## ASSIGNED TASK
Set down a word-for-word copy of the data below, limited to the lines from the first through the line with "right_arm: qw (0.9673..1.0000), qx".

## SUPPLIED MATERIAL
┌────────

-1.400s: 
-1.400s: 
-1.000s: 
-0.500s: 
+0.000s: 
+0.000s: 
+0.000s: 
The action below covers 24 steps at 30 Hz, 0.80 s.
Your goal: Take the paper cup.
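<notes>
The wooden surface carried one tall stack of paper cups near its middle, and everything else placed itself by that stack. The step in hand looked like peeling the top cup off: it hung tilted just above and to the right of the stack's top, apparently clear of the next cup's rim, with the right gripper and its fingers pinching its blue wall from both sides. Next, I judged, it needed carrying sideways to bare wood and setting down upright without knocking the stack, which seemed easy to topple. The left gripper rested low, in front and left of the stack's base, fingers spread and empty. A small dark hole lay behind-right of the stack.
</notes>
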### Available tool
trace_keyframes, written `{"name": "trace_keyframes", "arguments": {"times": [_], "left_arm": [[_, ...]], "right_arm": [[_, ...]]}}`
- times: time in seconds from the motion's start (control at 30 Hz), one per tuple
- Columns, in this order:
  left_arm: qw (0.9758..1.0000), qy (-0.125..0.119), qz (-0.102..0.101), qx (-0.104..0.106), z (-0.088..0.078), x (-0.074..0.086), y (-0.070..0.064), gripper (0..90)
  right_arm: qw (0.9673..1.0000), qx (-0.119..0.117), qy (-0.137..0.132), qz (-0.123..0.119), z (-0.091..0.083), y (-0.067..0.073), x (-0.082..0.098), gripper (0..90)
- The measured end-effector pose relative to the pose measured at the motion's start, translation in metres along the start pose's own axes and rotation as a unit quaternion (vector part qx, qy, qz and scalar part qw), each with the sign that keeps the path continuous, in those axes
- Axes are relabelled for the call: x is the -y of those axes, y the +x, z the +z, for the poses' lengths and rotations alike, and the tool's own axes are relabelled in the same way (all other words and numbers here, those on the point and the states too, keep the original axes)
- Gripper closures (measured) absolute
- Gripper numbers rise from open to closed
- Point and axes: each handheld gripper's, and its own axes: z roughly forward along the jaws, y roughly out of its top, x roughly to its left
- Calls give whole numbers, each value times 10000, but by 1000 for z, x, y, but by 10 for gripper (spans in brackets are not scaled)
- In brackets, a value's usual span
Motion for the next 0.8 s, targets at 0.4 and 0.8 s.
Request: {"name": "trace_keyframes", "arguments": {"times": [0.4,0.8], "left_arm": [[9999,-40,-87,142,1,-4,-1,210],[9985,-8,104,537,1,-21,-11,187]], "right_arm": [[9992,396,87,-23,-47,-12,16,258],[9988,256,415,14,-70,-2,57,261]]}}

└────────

## THE COMPLETED TASK
-1.400s: 
-1.400s: 
-1.000s: 
-0.500s: 
+0.000s: 
+0.000s: 
+0.000s: 
The action below covers 24 steps at 30 Hz, 0.80 s.
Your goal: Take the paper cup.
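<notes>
The wooden surface carried one tall stack of paper cups near its middle, and everything else placed itself by that stack. The step in hand looked like peeling the top cup off: it hung tilted just above and to the right of the stack's top, apparently clear of the next cup's rim, with the right gripper and its fingers pinching its blue wall from both sides. Next, I judged, it needed carrying sideways to bare wood and setting down upright without knocking the stack, which seemed easy to topple. The left gripper rested low, in front and left of the stack's base, fingers spread and empty. A small dark hole lay behind-right of the stack.
</notes>
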### Available tool
trace_keyframes, written `{"name": "trace_keyframes", "arguments": {"times": [_], "left_arm": [[_, ...]], "right_arm": [[_, ...]]}}`
- times: time in seconds from the motion's start (control at 30 Hz), one per tuple
- Columns, in this order:
  left_arm: qw (0.9758..1.0000), qy (-0.125..0.119), qz (-0.102..0.101), qx (-0.104..0.106), z (-0.088..0.078), x (-0.074..0.086), y (-0.070..0.064), gripper (0..90)
  right_arm: qw (0.9673..1.0000), qx (-0.119..0.117), qy (-0.137..0.132), qz (-0.123..0.119), z (-0.091..0.083), y (-0.067..0.073), x (-0.082..0.098), gripper (0..90)

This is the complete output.